Summer was like bamboo. Vibrant in the rain, resilient green sinew, thirsty and alive. Crank the heavens shut, crack the stems, growth halts and hollows what had grown.
I was approached in late April with a job opportunity at theWELL, a local rockstar church on Poyntz Ave in Manhattan. The fledgling community needed a teacher, and I was intrigued.
I had already purchased round-trip tickets to Hawaii and was planning on 3 months of surfing, sleeping, and reading on the beach with my brother and his fiancee. I wasn’t particularly thrilled with the prospect of losing my money or ditching my closest friends right before the great world-reclaiming project sandwiched the earth between us. Discerning God’s Will for a particular group of people in a particular place at a particular time is a daunting proposition, and the cons outweighed the pros, but I decided to give God a go.
JOURNAL EXCERPT: “I have to lead with integrity, I can’t fake it. I never want to be accused of shifting into showtime. Yes, I have a showtime gear. I know I do. I think the performance repertoire and improv champ golds conditioned my core not in common cultural duality but instead in quantum existence. Instant emotion. All things simultaneously, all states at once, the gamut of expression at my finger tips. Who wouldn’t use that?”
I almost dated a girl named Amy several years ago. She was the best tap performer on campus. She told me she would never date an actor. I asked why. She said because she would never be able to tell if he was telling the truth.
This summer I attempted to embody the ideals I taught, and to do that, I peeled the onion, stripped myself to the core. No lego identity walking around in front of me. Nothing but me. Scary as hell. Like trading Kevlar for eggshell.

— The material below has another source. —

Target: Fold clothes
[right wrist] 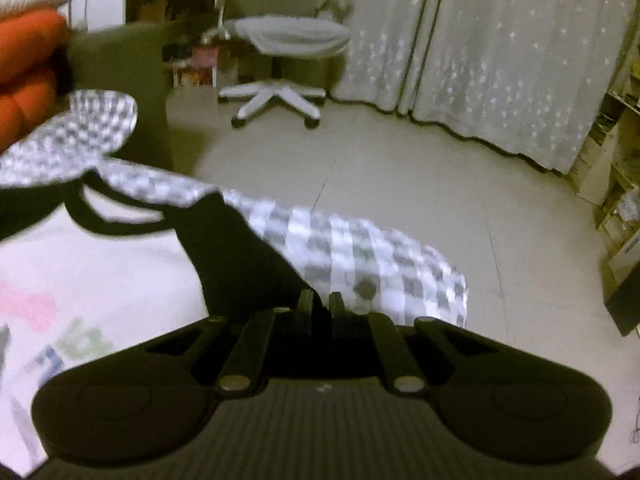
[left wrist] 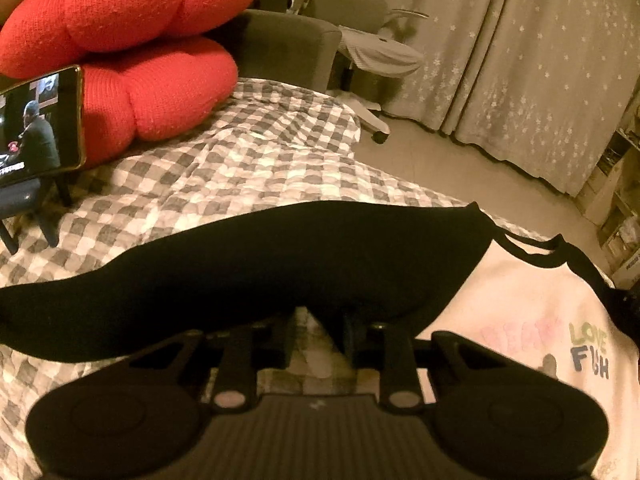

Holding the tension in a room. Seeing what others miss, as Allison does. Living love, as Timothy does. The biggest thing I learned? That just under the surface of every human lies incredible pain. You don’t have to go very far, just scratch the surface really. We’re all broken, bleeding, don’t have it figured out. Last year I knew I had to go to Fuller, but I didn’t know why. There were hints, like Andy Arana and the blonde girl from Moore, but now I understand the local stage and the world stage and how they dance in perfect tandem.
Bamboo survived the atomic bomb at Hiroshima and provided the first re-greening after the blast in 1945.
With tensile strength superior to mild steel (withstands up to 52,000 psi) and a weight-to-strength ratio exceeding graphite, bamboo is the strongest growing woody plant on earth. There is a suspension bridge in China 250 yards long and 9 feet wide that rests entirely on bamboo cables fastened over water. Not a single nail or piece of iron.
Bamboo is the fastest growing plant and provides the best canopy for greening degraded lands. (Some species of Bamboo grow as much as 4 feet a day). Its stands release 35% more oxygen than average tree stands.
Bamboo is harvested and replenished with no impact to the environment. It can be selectively harvested annually and is capable of complete regeneration without replanting. Bamboo is an enduring natural resource and provides income, food, and housing to over 2.2 billion people worldwide.